Left: The “Polish Corridor,” which pro­vided Poland access to the Bal­tic Sea via ter­ri­tory that had pre­viously been part of German West Prussia, cut post-World War I Ger­many in two. Ger­mans were required to carry a pass­port when paying an over­land visit to East Prussia. To the east of the corridor lay the Free City of Dan­zig (today’s Gdańsk), which was under League of Nations pro­tec­tion and in a binding customs union with Poland.
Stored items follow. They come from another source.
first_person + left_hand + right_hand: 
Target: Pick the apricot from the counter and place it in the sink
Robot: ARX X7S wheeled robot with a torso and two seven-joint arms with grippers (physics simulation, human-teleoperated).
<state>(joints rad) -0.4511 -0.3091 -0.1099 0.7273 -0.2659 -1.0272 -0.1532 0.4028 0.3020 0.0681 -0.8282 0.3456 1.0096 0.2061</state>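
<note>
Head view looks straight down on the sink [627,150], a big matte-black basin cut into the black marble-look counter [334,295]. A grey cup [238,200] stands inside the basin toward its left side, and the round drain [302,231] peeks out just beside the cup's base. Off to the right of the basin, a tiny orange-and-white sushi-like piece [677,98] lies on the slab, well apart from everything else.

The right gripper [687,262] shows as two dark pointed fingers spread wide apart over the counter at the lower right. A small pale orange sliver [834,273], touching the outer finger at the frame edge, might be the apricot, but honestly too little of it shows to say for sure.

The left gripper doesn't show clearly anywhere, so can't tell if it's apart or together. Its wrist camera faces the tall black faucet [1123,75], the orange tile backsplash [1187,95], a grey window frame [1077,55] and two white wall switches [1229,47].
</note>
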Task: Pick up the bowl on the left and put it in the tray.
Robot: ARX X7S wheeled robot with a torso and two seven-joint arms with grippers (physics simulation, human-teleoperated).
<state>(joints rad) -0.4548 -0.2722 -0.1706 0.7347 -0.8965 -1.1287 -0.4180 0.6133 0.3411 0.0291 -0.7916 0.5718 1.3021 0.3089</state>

Right: After the four major European power brokers agreed in Munich in Septem­ber 1938 to split Ger­man-speaking Sudeten­land from Czecho­slo­va­kia, Ger­mans in the Dan­zig en­clave, where they made up 95 per­cent of its popu­la­tion, requested reuni­fi­ca­tion with the Third Reich. Great Britain’s Neville Cham­ber­lain and France’s Édouard Dala­dier (both to Hitler’s right in this 1938 photo) con­signed the fate of their coun­tries to poli­ti­cians in War­saw in 1939 when they offered to take any action that threat­ened Poland’s inde­pen­dence. Polish Foreign Minis­ter Józef Beck saw the British gua­ran­tee as putting Hitler in his place, though it was im­pos­sible for Poland’s two allies to provide any effective protection.
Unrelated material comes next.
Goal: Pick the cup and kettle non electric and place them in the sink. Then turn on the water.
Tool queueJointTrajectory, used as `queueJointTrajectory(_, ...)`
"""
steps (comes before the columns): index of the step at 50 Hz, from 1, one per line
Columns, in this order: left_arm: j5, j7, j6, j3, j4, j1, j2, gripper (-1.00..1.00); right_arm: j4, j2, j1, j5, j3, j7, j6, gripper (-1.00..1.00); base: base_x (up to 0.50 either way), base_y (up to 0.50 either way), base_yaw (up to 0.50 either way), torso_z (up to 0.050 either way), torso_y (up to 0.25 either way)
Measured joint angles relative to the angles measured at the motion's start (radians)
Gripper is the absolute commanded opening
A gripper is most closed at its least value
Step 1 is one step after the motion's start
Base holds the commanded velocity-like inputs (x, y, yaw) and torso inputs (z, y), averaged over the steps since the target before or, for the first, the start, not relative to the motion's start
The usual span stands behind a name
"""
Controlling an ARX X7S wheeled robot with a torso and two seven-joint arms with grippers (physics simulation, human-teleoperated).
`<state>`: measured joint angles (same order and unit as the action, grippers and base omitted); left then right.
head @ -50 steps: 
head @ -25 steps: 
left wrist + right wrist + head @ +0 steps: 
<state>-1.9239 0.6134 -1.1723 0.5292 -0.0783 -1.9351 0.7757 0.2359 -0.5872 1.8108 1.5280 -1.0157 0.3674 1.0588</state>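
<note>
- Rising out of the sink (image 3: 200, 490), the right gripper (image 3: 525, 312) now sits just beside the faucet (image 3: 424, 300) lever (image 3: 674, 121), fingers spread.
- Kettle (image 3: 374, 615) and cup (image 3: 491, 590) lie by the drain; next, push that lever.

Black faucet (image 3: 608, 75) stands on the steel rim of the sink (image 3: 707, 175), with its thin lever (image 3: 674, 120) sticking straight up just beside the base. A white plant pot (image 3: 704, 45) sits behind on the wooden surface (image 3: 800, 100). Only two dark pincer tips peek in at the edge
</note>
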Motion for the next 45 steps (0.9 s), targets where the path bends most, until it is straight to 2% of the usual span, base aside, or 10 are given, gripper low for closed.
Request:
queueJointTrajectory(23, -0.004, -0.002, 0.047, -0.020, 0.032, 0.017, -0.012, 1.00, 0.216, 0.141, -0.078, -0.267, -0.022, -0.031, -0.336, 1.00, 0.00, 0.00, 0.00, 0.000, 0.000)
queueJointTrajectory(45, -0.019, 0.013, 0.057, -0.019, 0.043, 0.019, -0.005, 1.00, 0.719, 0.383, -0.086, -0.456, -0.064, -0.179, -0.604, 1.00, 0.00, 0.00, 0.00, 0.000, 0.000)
Removing Polish insignia, Sopot, September 1, 1939"Danzig is German" stamp, September 1939

Left: German troops remove Polish insig­nia at the Polish-Danzig bor­der near Sopot (Ger­man, Zop­pot), Septem­ber 1, 1939. The following day the Free City of Danzig was an­nexed by Nazi Ger­many and most of the local Poles, Slavs (Kas­zu­bians), Jews, and oppo­si­tion leaders were arrested and sent to con­cen­tra­tion camps or expelled. As many as 110,000 peo­ple were deported to nearby Stutt­hof con­cen­tra­tion camp, which was com­pleted on September 2, 1939, and 85,000 victims perished there.

Right: “Danzig is German” stamp issued by Nazi postal autho­ri­ties to cele­brate Dan­zig’s return to the Ger­man father­land. The can­cel­la­tion mark, dated September 19, 1939, reads, “Danzig jubilantly greets its Führer and liberator Adolf Hitler.”